**What is expected:** From the listing that follows, extract every line and set it down unaltered.

**Data block:**
%%

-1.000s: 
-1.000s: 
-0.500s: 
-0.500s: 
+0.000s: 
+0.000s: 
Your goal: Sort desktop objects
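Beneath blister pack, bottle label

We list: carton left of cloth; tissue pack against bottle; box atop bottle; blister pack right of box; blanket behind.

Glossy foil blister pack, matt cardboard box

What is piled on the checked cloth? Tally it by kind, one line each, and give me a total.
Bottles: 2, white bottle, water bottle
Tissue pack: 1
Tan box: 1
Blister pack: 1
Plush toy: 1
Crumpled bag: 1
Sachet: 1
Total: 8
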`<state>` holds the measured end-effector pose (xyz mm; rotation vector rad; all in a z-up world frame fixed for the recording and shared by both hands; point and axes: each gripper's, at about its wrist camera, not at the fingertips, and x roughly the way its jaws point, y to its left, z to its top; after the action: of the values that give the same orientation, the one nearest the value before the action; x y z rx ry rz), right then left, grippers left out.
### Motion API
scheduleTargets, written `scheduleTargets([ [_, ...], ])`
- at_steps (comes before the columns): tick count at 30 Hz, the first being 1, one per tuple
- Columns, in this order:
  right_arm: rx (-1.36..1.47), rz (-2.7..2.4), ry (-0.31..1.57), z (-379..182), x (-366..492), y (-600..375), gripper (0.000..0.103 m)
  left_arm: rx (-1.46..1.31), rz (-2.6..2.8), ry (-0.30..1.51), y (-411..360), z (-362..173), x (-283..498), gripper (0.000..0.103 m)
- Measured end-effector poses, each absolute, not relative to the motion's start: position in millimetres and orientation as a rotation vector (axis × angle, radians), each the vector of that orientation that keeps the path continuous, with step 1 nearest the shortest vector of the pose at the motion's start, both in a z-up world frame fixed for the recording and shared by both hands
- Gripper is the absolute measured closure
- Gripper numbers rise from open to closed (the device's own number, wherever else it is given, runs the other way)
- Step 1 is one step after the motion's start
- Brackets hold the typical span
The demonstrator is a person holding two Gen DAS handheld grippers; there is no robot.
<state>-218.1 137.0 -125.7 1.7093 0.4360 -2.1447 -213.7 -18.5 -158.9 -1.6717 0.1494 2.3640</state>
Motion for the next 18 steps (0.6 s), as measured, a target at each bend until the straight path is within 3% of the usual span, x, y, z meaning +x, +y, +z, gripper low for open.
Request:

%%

**Result of the task:**
-1.000s: 
-1.000s: 
-0.500s: 
-0.500s: 
+0.000s: 
+0.000s: 
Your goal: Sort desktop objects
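Beneath blister pack, bottle label

We list: carton left of cloth; tissue pack against bottle; box atop bottle; blister pack right of box; blanket behind.

Glossy foil blister pack, matt cardboard box

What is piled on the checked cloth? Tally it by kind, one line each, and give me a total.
Bottles: 2, white bottle, water bottle
Tissue pack: 1
Tan box: 1
Blister pack: 1
Plush toy: 1
Crumpled bag: 1
Sachet: 1
Total: 8
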`<state>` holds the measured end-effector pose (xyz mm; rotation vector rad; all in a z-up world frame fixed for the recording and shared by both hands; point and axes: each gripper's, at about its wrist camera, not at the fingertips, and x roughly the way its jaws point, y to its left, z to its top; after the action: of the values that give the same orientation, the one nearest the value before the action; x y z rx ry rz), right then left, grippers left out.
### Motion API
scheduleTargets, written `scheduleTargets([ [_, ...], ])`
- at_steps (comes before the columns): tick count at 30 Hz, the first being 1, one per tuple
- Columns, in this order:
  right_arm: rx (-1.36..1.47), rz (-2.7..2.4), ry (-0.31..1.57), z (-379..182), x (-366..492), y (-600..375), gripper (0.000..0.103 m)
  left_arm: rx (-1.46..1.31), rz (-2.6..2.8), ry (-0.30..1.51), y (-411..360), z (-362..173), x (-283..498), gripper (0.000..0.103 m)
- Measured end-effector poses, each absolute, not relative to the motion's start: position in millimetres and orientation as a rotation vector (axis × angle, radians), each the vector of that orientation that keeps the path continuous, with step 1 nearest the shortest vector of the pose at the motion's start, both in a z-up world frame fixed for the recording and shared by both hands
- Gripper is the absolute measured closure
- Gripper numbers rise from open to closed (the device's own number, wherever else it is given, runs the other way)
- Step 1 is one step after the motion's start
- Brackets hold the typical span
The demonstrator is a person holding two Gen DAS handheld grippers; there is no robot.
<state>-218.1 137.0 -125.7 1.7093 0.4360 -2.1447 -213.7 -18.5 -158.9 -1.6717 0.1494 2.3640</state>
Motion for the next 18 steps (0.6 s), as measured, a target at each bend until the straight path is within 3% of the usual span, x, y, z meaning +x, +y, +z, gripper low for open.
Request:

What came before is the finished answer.